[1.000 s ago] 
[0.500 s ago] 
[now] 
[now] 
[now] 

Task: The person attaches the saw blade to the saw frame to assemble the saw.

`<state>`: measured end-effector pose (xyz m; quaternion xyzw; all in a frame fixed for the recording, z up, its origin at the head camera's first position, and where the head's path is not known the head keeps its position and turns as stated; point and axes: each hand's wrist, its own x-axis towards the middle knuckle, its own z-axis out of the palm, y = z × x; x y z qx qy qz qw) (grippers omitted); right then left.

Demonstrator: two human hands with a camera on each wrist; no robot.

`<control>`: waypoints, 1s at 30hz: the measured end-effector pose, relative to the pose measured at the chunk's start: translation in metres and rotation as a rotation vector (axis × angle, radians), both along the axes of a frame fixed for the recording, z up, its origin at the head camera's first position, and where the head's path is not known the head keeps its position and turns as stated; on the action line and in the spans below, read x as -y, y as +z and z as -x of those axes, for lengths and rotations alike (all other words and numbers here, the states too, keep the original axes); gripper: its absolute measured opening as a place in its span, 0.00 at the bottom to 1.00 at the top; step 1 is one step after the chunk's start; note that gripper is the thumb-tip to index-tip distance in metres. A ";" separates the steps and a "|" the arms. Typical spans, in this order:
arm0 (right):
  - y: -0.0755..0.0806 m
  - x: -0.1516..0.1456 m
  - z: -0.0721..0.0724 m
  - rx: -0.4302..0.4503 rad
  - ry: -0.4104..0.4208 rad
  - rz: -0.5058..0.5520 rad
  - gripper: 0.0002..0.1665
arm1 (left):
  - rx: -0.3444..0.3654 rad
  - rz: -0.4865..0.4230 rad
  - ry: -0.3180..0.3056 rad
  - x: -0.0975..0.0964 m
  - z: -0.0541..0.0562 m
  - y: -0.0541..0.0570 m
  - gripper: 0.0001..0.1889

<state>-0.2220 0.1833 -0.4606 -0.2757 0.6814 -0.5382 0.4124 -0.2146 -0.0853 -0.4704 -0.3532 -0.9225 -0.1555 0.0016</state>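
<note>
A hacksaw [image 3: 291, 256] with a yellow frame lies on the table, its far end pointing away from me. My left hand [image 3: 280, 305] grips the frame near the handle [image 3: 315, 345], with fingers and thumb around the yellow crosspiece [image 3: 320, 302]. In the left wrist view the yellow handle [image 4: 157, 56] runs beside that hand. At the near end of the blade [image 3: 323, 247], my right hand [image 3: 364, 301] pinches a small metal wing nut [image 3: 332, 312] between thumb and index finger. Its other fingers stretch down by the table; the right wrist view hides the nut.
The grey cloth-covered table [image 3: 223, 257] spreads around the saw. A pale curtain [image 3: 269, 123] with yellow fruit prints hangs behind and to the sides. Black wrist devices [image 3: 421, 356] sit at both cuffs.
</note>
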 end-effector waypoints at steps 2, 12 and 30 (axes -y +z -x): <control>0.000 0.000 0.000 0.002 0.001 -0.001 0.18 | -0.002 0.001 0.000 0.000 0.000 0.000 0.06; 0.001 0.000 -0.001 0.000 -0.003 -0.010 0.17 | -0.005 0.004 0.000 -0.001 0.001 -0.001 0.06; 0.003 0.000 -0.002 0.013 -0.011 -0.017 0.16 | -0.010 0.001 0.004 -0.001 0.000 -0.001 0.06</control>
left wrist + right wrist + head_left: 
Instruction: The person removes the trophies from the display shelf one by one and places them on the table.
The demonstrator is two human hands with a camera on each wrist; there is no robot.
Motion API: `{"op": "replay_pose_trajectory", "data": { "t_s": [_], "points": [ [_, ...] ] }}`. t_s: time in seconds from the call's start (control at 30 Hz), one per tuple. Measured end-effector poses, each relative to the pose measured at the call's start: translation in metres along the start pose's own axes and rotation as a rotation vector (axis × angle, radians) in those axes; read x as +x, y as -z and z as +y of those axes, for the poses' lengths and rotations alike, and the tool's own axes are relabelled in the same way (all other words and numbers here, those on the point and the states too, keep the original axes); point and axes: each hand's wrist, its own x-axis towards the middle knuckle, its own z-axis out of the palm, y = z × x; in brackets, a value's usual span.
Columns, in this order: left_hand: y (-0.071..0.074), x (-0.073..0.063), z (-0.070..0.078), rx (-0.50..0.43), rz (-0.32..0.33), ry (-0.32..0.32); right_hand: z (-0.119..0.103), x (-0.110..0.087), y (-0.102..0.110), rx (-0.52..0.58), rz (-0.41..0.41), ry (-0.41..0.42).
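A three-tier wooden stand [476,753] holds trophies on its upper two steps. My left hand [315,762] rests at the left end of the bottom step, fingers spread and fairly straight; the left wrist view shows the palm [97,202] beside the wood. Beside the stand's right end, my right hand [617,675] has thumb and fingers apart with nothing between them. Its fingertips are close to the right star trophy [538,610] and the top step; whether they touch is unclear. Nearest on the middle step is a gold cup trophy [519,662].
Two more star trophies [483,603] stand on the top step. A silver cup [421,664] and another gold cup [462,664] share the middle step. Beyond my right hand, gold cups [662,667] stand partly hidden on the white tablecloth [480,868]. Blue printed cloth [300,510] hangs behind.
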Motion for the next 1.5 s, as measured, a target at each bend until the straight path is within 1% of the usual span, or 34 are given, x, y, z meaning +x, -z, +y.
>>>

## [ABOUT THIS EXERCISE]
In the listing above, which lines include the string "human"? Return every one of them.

## [WRITTEN ANSWER]
Demonstrator: two human hands with a camera on each wrist; no robot.
The demonstrator is two human hands with a camera on each wrist; there is no robot.

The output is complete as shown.